Si è tempestivamente costituito nel presente giudizio solo il CP_1 quale, in via preliminare, ha eccepito l'improcedibilità della domanda per l'omesso esperimento del tentativo di mediazione, e, nel merito, ne ha chiesto il rigetto, contestando la sussistenza dei presupposti per l'acquisto a titolo originario.

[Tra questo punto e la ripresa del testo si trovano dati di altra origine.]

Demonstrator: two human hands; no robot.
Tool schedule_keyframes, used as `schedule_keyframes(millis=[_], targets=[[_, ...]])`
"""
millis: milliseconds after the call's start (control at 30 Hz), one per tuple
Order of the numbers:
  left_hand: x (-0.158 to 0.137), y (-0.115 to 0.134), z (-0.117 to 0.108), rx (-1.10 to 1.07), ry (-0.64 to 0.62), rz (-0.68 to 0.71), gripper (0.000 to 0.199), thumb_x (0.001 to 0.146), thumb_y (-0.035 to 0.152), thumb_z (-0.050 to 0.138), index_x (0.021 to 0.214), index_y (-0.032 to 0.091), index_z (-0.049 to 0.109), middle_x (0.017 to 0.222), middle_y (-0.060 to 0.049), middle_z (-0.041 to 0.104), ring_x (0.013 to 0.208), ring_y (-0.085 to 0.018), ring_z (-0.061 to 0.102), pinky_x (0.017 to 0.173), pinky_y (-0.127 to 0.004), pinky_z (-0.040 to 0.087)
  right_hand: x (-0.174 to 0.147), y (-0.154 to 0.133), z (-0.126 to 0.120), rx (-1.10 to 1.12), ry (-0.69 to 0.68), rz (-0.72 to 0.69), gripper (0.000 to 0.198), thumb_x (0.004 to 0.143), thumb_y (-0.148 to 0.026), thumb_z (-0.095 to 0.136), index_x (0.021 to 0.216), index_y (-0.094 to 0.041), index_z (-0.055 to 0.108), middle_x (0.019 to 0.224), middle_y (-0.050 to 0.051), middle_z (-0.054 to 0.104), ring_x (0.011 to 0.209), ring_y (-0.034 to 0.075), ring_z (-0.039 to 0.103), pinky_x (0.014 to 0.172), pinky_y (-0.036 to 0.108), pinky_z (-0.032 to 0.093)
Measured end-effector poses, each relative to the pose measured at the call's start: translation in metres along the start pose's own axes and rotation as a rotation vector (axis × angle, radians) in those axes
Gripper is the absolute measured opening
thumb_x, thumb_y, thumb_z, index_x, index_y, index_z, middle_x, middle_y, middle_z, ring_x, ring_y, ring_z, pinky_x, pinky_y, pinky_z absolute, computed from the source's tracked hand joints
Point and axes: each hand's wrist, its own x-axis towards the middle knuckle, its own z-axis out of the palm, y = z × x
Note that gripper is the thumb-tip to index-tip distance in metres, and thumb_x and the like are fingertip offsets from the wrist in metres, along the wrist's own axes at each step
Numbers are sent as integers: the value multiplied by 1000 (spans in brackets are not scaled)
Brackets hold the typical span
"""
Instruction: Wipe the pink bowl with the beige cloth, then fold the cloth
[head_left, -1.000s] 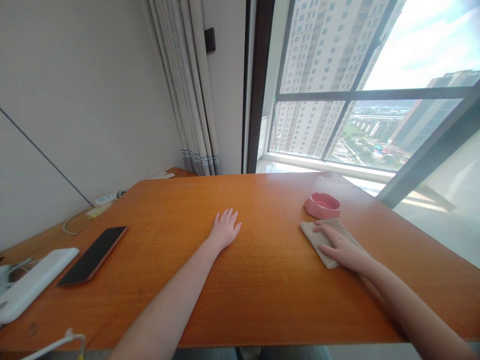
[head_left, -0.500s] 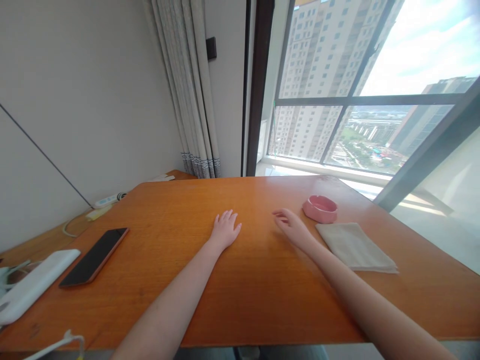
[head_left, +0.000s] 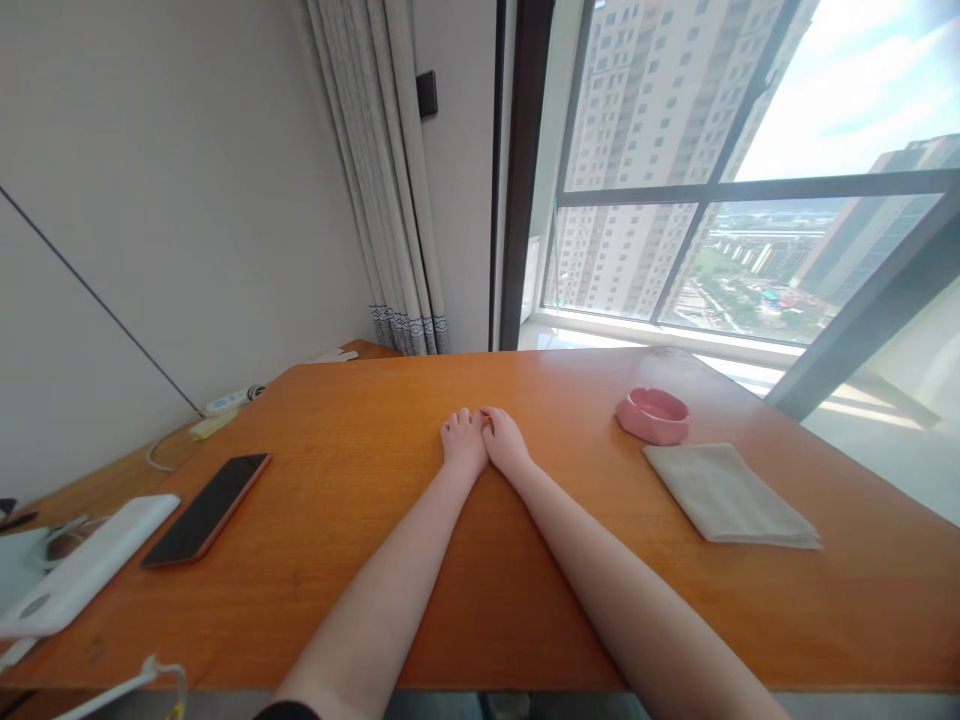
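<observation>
Right hand (head_left: pixel 508 440): at the centre of the frame, drawn in from the right; its fingers are tucked against the left hand (head_left: pixel 463 443), and whether they grip it I cannot tell.
Left hand: resting at mid-frame as it was a second ago, now slightly turned; fingers loosely bent and released, with no object in them.
Cloth (head_left: pixel 727 497): a pale, folded piece lying flat at centre right, untouched; a second ago the right hand was pressing on it, and it now sits a little farther right.
What the change means: handling of the cloth looks stopped, at least for the moment, since both hands are together and well apart from it.
Pink dish (head_left: pixel 652 425): upright, just above the cloth in the frame, with no hand near it.
Wooden table (head_left: pixel 352 420): spans the middle and lower frame beneath hands, cloth and dish.
Phone (head_left: pixel 206 510): lies dark screen up at lower left, near a white slab-like device (head_left: pixel 105 560).
White cable (head_left: pixel 120 690): at the bottom left corner.
Curtain (head_left: pixel 382 180): hangs at upper centre-left.
</observation>
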Motion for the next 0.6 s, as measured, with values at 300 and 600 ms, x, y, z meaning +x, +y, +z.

In particolare, il convenuto ha, innanzitutto, lamentato la genericità delle allegazioni attoree in relazione all'individuazione del dies a quo del possesso utile per l'usucapione ed ha, altresì, contestato la sussistenza degli ulteriori requisiti, deducendo che “l'utilizzo del bene in comproprietà da parte del comproprietario discende dal titolo di comproprietà” (v. pag. 2 della comparsa di costituzione), non essendo di per sé sufficiente a dimostrare il possesso utile per l'usucapione e che, in ogni caso, il bene immobile per cui è causa era stato concesso in godimento ai genitori dell'odierno attore, con contratto di locazione, dietro pagamento di un canone mensile.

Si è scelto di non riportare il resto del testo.